Action item
Take the lines below beginning at the line that has "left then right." and stopping after the line that has "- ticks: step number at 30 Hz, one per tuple", and print them exactly as they are, with no other lines.

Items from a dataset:
>>

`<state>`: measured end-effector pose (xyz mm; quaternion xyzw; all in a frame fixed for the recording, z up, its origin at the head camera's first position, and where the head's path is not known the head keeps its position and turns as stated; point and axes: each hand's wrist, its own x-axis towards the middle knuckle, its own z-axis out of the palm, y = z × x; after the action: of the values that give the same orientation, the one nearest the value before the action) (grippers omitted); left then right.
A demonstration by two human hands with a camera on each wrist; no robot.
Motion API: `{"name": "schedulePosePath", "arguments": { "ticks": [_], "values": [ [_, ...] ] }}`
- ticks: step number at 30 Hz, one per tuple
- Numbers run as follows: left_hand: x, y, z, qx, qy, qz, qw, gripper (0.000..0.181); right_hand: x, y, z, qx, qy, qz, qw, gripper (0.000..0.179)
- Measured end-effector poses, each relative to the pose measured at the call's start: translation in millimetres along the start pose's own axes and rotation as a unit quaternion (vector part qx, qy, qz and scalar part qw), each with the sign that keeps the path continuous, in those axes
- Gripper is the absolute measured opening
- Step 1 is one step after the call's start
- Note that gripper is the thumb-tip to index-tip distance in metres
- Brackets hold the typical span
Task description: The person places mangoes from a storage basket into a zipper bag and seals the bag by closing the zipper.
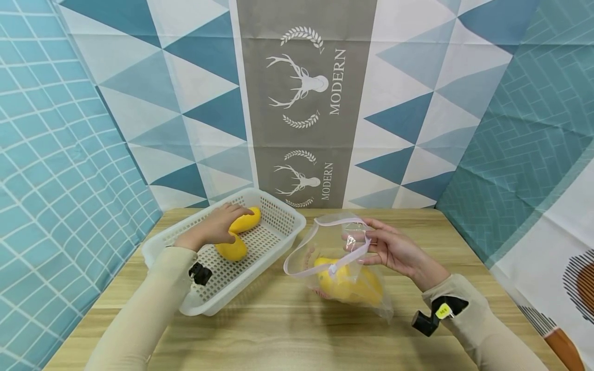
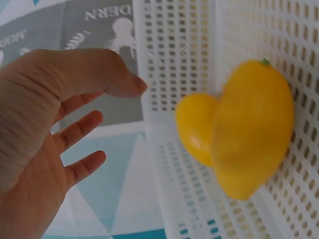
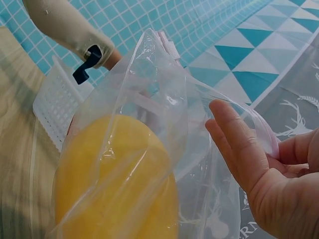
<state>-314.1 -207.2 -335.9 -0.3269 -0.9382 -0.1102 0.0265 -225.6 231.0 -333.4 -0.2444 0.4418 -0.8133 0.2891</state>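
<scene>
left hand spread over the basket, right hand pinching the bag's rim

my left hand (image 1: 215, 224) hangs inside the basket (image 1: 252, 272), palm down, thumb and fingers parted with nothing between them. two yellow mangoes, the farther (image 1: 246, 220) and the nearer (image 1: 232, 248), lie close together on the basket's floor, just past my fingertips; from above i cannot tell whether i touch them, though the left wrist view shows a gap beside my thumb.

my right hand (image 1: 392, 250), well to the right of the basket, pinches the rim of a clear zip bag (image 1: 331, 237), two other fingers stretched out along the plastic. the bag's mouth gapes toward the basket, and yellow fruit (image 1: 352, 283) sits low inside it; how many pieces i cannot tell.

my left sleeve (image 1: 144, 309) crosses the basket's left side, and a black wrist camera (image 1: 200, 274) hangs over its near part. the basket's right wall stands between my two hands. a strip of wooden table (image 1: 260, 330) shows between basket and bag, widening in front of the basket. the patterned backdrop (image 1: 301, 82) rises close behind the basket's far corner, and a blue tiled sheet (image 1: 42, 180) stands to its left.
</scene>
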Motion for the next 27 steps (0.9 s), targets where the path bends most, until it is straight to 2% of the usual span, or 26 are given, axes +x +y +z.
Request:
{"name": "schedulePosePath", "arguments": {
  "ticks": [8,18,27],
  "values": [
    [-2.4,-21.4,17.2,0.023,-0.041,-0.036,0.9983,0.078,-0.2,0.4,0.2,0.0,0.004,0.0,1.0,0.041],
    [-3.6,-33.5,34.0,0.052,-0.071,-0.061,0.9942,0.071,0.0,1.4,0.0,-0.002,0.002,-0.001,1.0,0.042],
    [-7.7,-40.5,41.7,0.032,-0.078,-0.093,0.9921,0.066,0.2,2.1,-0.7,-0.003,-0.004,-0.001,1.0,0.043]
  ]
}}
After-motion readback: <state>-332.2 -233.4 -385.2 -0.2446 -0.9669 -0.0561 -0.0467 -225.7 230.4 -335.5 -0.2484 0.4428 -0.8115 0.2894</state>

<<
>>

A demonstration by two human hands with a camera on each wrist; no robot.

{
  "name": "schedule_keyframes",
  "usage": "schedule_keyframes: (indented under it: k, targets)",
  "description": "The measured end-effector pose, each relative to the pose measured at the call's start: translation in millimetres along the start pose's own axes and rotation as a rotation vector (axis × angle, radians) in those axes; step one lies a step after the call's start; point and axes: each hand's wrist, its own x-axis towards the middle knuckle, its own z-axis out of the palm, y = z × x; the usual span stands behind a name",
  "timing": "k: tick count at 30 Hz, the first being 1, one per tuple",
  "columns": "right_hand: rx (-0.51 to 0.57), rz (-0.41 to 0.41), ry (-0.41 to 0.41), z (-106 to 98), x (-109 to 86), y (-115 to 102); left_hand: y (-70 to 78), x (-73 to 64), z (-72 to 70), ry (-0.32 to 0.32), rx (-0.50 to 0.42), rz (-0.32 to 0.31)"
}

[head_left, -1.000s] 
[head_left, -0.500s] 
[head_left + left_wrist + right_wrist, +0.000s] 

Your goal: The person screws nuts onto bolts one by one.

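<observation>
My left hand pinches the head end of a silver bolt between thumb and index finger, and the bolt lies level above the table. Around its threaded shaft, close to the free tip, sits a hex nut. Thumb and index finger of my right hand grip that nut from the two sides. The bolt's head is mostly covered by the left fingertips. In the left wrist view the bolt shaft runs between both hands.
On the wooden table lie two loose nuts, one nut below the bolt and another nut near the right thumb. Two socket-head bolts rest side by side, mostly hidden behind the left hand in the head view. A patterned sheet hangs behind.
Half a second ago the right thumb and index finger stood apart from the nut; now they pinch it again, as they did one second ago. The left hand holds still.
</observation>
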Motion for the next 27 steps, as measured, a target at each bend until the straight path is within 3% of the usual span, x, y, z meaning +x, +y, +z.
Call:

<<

Your solution
`<state>`: measured end-effector pose (xyz mm; quaternion xyzw; all in a frame fixed for the recording, z up, its origin at the head camera's first position, and where the head's path is not known the head keeps its position and turns as stated; point and axes: each hand's wrist, its own x-axis towards the middle knuckle, its own z-axis out of the palm, y = z × x; after the action: of the values that give the same orientation, the one nearest the value before the action) (grippers omitted); left then right.
A demonstration by two human hands with a camera on each wrist; no robot.
Motion API: `{"name": "schedulePosePath", "arguments": { "ticks": [_], "values": [ [_, ...] ] }}`
- ticks: step number at 30 Hz, one per tuple

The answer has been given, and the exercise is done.